С «Ифигении» немедленно отправили солдат и матросов на батарею, и корабль приготовился к бою. Но, увы, фрегат был почти без боеприпасов – еще до финала боя в Порт Зюд-Эст пришлось посылать людей на «Сириус» за снарядами, и после этого бортовые орудия успели сделать столько выстрелов, что сейчас получасовой бой вымел бы ее погреба дочиста. Так что подготовка к бою носила во многом символический характер, как сказал капитан фрегата Стивену во время этой подготовки:
– Хоть покажем французам, что так просто не сдадимся, что мы еще можем кусаться. И если не предложат почетных условий сдачи – покусаем.
– Коли так, – отозвался Стивен, – я вынужден просить вас дать парусную лодку до того, как «Венус» и ее сопровождающие перекроют вход в канал.
– Имеется в виду, на Реюньон? Да, конечно. Вы получите катер и моего собственного рулевого – старого шлюпочного волка, и молодого Крэддока в качестве штурмана. Хотя и за тысячу фунтов мне бы не хотелось быть вестником с подобными новостями.
Он отдал приказы о приготовлении катера к плаванию – припасы, инструменты, карты, вода, и снова развернулся к Стивену:
– Вы весьма обяжете меня, доктор Мэтьюрин, если отвезете письмо для моей жены – сомневаюсь, что увижу ее еще до конца войны.
Катер проскользнул через злосчастный канал в темноте, дважды стукнувшись днищем, несмотря на все старания, они отгребли далеко за риф, поставили рейковый парус и двинулись на юго-запад.
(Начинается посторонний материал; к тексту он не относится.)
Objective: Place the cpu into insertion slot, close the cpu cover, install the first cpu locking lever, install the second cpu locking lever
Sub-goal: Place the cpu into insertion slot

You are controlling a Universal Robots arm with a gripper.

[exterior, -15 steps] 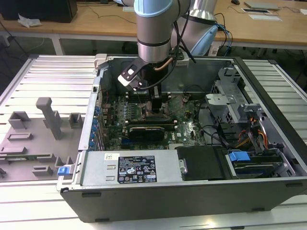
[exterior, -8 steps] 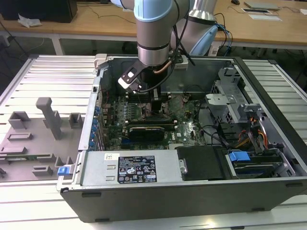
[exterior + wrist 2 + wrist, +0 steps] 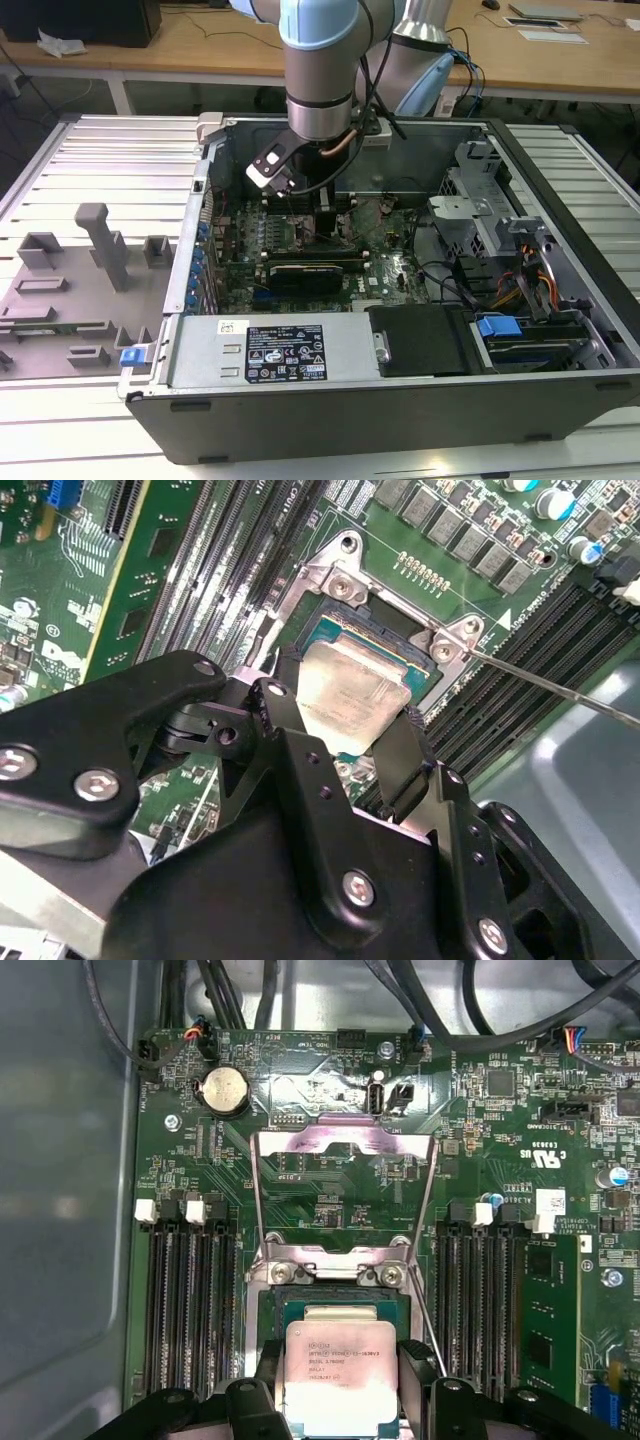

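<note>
While my pincer (image 3: 350, 718) is clamping the cpu (image 3: 338, 1375) by two opposite edges, I am holding it right at the insertion slot (image 3: 270, 1325), with the cpu cover (image 3: 345, 1142) lying swung open beyond it. I am judging that the chip should be going down level and square to the rim, never sliding across the contacts.

cpu (image 3: 340, 1380): silver-topped square, lying flat, pinched in gripper (image 3: 348, 720), right over insertion slot (image 3: 272, 1315), dark rim peeking out. cpu cover (image 3: 340, 1142): shiny metal frame, flipped wide open.
</note>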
Катер нес запас провизии на десять дней, и хотя на борту находилось множество весьма голодных молодых джентльменов с «Ифигении» (капитан не хотел видеть, как они будут впустую растрачивать свои годы в тюрьме), запасы оставались почти нетронутыми, когда, после выдающегося вояжа, озабоченный Стивен взобрался на борт «Боадицеи», стоящей на одном якоре в гавани Сен-Поля, рядом с «Виндэмом» и транспортом «Бомбей».
– О, Стивен, а вот и ты! – воскликнул Джек, выныривая из-за кучи бумаг, когда Стивен вошел в каюту. – Как я рад тебя видеть, еще пара часов – и я отправился бы на Флэт-Айленд, с Китингом и его людьми... Стивен, что стряслось?
– Сейчас я скажу тебе, что стряслось, дорогой мой – Стивен сел, и, собираясь, выдержал небольшую паузу. – Атака Порт Зюд-Эст провалилась. «Нереида» захвачена, «Сириус» и «Мэджисьен» сожжены, а на данный момент «Ифигения» и Иль Де Ла Пасс почти наверняка сданы.
– Так-так, – протянул Джек, размышляя, – «Минерва», «Беллона», «Эстрей», «Венус», «Манш» – с «Нереидой» и «Ифигенией» это дает семь к одному. Но мы играли и при худших шансах.